The reference in s 65(3) of the Compensation Act to a dispute about the permanent impairment of an injured worker includes a dispute about the degree of permanent impairment that results from an injury, since that is the only type of relevant assessment that can be made under Pt 7 of Ch 7 of the Management Act. The Commission cannot award permanent impairment compensation unless the degree of permanent impairment has been assessed by an approved medical specialist. It follows that the determination of the degree of permanent impairment that results from an injury is a matter wholly within the jurisdiction of the approved medical specialist or, on appeal, the Appeal Panel. It is not a matter for determination by an arbitrator.
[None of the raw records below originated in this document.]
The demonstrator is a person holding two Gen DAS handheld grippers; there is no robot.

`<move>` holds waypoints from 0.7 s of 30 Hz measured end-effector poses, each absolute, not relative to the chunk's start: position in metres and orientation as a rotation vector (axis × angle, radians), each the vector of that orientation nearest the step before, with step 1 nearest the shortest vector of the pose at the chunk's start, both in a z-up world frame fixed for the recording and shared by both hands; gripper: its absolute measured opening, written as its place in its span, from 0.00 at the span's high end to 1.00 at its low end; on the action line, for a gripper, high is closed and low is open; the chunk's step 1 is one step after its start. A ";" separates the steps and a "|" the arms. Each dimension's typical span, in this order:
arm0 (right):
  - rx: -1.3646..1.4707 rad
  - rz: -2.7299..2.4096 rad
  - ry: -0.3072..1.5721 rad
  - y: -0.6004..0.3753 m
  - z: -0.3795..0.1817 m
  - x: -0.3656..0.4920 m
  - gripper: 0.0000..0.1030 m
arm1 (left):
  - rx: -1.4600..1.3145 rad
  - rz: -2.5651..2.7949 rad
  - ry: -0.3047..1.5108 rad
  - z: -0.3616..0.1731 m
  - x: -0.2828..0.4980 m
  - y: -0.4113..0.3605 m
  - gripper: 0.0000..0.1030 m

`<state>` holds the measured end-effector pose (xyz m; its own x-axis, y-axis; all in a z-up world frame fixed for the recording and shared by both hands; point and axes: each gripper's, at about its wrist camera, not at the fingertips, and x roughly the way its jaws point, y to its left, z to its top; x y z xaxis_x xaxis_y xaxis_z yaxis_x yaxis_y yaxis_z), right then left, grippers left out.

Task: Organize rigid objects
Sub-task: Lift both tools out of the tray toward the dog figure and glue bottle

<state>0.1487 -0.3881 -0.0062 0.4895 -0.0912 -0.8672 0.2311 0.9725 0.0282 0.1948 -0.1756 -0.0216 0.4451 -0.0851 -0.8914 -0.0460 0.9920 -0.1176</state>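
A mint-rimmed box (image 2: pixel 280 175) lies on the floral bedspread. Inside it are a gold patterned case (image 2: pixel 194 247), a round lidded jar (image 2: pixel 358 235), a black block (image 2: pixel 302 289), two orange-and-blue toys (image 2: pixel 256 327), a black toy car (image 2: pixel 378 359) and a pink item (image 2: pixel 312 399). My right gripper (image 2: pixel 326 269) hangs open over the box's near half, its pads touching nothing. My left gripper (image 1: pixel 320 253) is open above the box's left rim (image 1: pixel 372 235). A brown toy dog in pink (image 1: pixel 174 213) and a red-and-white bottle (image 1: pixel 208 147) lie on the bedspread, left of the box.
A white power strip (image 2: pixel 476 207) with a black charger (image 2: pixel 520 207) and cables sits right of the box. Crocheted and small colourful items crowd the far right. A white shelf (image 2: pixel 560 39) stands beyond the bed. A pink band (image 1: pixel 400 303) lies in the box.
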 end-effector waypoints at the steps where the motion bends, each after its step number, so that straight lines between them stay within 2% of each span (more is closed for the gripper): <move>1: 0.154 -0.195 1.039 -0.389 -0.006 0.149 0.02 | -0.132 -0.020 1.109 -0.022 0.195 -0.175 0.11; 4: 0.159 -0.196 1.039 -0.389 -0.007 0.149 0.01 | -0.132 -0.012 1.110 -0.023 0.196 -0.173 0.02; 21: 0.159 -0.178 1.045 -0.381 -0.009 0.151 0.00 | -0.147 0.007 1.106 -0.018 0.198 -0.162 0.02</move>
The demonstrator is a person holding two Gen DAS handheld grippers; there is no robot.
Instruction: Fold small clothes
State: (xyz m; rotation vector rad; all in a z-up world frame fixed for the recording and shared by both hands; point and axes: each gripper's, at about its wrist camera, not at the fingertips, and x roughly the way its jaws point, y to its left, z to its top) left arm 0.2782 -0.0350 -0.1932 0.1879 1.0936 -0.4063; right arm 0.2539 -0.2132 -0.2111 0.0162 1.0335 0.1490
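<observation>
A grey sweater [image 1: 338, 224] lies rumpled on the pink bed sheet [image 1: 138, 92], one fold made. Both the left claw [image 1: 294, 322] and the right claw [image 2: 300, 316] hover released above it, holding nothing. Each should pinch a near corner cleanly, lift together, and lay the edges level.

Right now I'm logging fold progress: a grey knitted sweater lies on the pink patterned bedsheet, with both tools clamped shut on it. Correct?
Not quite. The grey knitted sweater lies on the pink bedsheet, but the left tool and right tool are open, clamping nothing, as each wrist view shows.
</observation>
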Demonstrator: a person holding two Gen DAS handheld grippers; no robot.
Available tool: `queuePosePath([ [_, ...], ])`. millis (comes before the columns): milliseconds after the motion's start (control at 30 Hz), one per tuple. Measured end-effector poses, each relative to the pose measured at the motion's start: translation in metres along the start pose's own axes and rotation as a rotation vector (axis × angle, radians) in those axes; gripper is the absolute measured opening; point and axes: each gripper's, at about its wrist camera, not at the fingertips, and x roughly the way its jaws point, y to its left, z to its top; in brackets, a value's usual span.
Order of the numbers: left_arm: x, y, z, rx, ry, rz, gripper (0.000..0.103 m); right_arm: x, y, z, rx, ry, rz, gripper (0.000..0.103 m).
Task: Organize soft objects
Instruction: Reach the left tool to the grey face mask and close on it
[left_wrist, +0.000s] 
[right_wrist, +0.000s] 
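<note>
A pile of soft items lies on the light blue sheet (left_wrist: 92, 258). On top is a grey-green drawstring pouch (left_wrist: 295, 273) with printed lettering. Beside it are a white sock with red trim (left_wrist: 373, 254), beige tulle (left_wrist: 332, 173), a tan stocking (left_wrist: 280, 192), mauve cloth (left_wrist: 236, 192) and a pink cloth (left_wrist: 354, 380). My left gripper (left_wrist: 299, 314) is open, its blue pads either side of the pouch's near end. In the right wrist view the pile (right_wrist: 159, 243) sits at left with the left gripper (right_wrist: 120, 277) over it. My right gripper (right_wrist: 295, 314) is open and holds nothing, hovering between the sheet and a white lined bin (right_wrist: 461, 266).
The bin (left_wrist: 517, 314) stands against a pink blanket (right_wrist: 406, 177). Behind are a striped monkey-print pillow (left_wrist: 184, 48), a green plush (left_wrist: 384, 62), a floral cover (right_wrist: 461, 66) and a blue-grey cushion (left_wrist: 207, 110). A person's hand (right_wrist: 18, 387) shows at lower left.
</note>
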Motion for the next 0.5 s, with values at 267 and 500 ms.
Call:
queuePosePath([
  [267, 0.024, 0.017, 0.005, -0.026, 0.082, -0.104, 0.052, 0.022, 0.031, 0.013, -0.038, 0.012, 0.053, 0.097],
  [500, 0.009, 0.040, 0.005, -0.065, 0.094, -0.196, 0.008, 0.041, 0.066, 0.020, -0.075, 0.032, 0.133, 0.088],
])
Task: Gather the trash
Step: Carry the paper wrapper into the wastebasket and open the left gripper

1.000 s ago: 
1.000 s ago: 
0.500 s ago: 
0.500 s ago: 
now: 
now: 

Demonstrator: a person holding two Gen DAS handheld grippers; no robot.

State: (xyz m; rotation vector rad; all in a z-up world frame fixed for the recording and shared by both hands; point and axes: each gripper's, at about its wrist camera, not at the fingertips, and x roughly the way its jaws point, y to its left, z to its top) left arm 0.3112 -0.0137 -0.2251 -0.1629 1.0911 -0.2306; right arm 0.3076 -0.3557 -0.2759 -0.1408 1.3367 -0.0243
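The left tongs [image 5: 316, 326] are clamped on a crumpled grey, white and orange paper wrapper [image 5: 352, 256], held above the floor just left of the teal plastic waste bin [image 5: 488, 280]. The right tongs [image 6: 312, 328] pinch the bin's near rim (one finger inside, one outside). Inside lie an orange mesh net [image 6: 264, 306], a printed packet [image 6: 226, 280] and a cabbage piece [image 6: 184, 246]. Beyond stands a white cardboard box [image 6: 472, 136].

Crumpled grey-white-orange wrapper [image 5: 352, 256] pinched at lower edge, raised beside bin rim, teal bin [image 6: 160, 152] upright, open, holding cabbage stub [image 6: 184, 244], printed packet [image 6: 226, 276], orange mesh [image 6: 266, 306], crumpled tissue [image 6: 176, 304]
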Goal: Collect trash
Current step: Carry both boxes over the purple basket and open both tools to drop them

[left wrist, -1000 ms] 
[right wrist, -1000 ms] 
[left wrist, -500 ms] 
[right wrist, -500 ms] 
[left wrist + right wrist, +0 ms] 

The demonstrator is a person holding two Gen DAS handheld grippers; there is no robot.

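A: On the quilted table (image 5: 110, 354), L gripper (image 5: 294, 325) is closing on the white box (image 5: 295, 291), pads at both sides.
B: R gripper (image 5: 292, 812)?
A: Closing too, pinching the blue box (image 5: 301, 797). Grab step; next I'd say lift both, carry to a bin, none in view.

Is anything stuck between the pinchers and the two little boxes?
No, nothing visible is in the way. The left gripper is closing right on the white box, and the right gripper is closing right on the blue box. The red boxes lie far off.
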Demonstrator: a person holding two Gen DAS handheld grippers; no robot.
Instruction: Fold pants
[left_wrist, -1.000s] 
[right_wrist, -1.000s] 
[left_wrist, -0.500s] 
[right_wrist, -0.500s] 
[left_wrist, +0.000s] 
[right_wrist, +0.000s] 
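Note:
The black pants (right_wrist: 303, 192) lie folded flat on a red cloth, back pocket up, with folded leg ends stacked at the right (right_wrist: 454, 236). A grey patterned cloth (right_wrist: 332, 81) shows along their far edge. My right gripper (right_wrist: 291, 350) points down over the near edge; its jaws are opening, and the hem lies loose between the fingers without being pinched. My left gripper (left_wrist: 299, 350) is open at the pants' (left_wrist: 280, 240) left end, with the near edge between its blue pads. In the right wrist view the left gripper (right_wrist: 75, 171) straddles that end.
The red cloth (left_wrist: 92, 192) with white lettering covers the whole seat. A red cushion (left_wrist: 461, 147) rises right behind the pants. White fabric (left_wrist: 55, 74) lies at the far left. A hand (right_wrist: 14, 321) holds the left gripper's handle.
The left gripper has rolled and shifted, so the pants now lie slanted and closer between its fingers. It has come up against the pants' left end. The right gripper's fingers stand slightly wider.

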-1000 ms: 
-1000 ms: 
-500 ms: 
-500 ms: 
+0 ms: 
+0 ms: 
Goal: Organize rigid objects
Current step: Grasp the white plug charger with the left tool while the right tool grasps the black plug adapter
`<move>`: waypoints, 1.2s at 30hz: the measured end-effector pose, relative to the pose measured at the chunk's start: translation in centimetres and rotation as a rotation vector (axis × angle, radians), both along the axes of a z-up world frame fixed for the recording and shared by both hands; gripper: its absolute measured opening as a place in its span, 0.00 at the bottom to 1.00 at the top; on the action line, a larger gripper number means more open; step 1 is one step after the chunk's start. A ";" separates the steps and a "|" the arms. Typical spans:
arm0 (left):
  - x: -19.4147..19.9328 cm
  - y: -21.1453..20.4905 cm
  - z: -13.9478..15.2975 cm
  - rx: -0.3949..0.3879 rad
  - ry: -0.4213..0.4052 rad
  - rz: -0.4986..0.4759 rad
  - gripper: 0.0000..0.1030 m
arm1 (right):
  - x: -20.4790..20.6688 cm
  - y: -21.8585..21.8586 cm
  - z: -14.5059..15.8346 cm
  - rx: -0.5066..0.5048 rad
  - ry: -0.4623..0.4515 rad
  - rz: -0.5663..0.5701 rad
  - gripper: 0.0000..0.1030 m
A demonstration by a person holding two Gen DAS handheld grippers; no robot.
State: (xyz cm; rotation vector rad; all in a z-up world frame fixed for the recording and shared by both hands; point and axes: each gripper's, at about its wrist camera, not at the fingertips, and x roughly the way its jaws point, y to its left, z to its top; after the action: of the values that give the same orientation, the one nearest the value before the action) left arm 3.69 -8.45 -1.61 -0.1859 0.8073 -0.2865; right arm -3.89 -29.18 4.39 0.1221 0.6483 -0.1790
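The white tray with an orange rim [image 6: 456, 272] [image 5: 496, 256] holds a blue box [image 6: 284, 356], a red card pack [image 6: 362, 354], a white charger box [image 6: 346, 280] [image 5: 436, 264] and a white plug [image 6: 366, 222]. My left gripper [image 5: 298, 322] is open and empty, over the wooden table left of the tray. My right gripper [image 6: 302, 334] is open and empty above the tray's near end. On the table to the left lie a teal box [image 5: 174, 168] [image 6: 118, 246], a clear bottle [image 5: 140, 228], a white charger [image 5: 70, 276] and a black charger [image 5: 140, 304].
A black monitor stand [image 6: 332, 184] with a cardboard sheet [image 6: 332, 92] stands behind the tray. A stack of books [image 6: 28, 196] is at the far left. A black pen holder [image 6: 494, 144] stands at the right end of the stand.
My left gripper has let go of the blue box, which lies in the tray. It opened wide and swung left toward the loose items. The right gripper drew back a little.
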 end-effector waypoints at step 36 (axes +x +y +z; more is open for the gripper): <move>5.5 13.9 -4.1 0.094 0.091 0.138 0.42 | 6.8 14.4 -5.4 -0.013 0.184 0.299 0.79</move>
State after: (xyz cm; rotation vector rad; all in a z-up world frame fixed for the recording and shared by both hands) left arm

Thus, it would not have been open for the arbitrator who made the consent Determination to determine, even by consent, that any degree of permanent impairment resulted from an exacerbation of the pre-existing cataract condition. That is a matter wholly within the jurisdiction of an approved medical specialist or an Appeal Panel.
Mr Bindah contends that the question whether an impairment is due to a work injury is not a matter that can be the subject of a medical dispute that can be referred to an approved medical specialist. He says that the starting point of a medical assessment conducted under s 322 is that the impairment being assessed resulted from an injury suffered at work (see Elcheikh v Diamond Formwork (NSW) Pty Ltd (in liq) [2013] NSWSC 365 at [125]). Section 322 deals with some procedural matters relating to the assessment of the degree of permanent impairment of an injured worker. The trial judge in the present proceedings, Harrison AsJ, distinguished between an injury that was an aggravation of a pre-existing disease (thus falling within s 4(b)(ii) of the Compensation Act) and an injury falling within s 4(a) of the Compensation Act, as in the present case, which does not consist of an aggravation, acceleration, exacerbation or deterioration of a disease.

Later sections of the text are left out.